Keywords: amphibian, BrdU, cell proliferation, cell migration, ventricular zone

1. Introduction

Documentation of postnatal neurogenesis has generated interest in patterns of cell proliferation in brains of adult vertebrates. Adult neurogenesis is defined as the birth and maturation of new neurons that add to or replace neurons in existing circuitry (Lindsey & Tropepe, 2006), encompassing four processes: proliferation, migration, differentiation and survival. Patterns of cellular proliferation have been mapped in the developing anuran brain (Schmidt & Roth, 1993; Chapman et al., 2005; Simmons et al., 2006), but comprehensive studies of cell proliferation in adults are not well-documented.
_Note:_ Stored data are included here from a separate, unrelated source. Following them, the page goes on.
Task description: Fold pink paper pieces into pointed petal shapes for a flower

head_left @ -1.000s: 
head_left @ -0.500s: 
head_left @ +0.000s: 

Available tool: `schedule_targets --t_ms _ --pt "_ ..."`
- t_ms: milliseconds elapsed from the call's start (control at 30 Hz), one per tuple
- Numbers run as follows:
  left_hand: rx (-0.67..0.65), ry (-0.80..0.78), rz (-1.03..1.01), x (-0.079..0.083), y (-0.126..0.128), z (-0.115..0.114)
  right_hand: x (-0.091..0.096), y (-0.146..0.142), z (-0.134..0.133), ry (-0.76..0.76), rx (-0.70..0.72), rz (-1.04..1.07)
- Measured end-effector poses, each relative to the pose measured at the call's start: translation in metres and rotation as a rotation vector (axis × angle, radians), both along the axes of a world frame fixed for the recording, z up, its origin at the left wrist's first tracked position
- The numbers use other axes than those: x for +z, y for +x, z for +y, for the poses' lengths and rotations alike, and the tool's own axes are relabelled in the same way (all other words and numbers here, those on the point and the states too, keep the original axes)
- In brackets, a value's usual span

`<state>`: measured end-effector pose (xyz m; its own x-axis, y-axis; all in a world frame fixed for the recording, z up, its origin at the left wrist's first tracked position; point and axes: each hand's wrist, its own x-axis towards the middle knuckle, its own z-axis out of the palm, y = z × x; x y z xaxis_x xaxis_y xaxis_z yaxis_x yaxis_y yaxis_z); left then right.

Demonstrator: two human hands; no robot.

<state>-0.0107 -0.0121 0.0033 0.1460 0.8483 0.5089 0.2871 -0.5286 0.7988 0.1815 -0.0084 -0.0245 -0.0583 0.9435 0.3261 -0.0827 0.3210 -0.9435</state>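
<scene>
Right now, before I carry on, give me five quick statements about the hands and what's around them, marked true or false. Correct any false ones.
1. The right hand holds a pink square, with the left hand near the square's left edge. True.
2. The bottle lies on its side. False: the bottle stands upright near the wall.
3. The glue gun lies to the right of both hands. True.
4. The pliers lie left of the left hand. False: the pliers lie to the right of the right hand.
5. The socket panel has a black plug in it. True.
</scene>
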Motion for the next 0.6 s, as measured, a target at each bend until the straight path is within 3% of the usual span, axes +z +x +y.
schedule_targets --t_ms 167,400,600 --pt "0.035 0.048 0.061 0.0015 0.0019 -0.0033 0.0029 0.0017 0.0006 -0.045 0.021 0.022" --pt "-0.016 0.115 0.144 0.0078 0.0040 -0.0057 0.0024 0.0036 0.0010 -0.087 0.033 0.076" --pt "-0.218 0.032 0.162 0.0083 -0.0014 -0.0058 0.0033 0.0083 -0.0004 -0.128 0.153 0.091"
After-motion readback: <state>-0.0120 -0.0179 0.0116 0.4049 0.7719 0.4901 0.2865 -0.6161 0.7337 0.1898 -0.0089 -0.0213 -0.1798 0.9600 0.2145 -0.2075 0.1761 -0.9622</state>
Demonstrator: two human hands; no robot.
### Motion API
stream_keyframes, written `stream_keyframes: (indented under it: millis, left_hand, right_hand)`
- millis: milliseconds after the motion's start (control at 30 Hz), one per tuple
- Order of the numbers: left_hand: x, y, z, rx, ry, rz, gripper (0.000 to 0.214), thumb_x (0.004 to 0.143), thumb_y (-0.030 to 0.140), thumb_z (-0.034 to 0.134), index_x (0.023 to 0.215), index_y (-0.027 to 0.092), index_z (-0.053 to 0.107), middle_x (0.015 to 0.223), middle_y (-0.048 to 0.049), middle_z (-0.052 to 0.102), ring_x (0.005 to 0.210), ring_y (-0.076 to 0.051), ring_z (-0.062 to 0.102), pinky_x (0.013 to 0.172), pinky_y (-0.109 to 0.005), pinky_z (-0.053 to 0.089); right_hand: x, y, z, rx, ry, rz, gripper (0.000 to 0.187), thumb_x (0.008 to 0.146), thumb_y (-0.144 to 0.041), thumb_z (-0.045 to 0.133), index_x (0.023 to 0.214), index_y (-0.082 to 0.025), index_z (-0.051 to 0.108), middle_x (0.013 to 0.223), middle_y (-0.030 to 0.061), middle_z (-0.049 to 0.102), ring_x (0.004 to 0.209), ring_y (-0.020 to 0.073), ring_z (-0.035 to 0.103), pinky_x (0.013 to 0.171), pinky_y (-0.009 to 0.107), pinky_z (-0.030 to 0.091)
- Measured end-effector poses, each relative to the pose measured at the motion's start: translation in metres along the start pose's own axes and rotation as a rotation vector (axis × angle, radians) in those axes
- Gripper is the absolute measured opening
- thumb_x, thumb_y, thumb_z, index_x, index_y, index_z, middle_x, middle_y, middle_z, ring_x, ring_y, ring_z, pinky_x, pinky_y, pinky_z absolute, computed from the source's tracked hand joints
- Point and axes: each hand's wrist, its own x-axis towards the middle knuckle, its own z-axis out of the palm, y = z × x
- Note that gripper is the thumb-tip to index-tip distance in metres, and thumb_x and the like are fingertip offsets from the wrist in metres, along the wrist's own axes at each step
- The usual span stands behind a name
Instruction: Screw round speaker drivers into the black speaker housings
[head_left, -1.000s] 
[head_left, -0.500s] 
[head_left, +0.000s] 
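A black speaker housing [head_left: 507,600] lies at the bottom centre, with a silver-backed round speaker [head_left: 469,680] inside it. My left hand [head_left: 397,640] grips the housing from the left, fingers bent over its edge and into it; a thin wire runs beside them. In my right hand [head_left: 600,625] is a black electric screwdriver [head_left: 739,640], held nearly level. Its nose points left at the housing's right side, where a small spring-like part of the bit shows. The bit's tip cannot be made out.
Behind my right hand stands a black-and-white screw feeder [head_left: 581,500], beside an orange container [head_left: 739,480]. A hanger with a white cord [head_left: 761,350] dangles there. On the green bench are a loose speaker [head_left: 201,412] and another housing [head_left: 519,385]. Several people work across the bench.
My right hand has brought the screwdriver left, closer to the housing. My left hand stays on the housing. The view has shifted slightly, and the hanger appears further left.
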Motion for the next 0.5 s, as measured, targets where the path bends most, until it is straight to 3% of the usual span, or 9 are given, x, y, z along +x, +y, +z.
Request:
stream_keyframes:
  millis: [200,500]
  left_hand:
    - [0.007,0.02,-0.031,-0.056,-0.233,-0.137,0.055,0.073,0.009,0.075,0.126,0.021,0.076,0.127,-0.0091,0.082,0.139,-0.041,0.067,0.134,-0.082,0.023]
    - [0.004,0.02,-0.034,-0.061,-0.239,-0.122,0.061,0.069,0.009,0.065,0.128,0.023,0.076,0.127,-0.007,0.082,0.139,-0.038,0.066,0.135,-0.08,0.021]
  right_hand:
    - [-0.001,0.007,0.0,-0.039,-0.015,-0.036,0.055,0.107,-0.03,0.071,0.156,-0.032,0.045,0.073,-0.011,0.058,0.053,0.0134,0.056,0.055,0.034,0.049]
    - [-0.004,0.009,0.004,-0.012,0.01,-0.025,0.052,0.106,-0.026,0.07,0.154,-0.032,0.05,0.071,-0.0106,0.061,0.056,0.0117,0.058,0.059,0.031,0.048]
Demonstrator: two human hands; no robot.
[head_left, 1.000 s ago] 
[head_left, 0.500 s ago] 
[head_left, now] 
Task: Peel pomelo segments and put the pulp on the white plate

Adult cell proliferation has been demonstrated in anurans (Raucci et al., 2006, and references therein); specifically, in Rana temporaria via tritiated thymidine (i.e., radioactive thymidine; Bernocchi et al., 1990, Chetverukhin & Polenov, 1993; Polenov & Chetverukhin, 1993), in R. esculenta via proliferating cell nuclear antigen (PCNA; Raucci et al., 2006), and in R. catesbeiana via BrdU-labeling (Saijo et al., 2006).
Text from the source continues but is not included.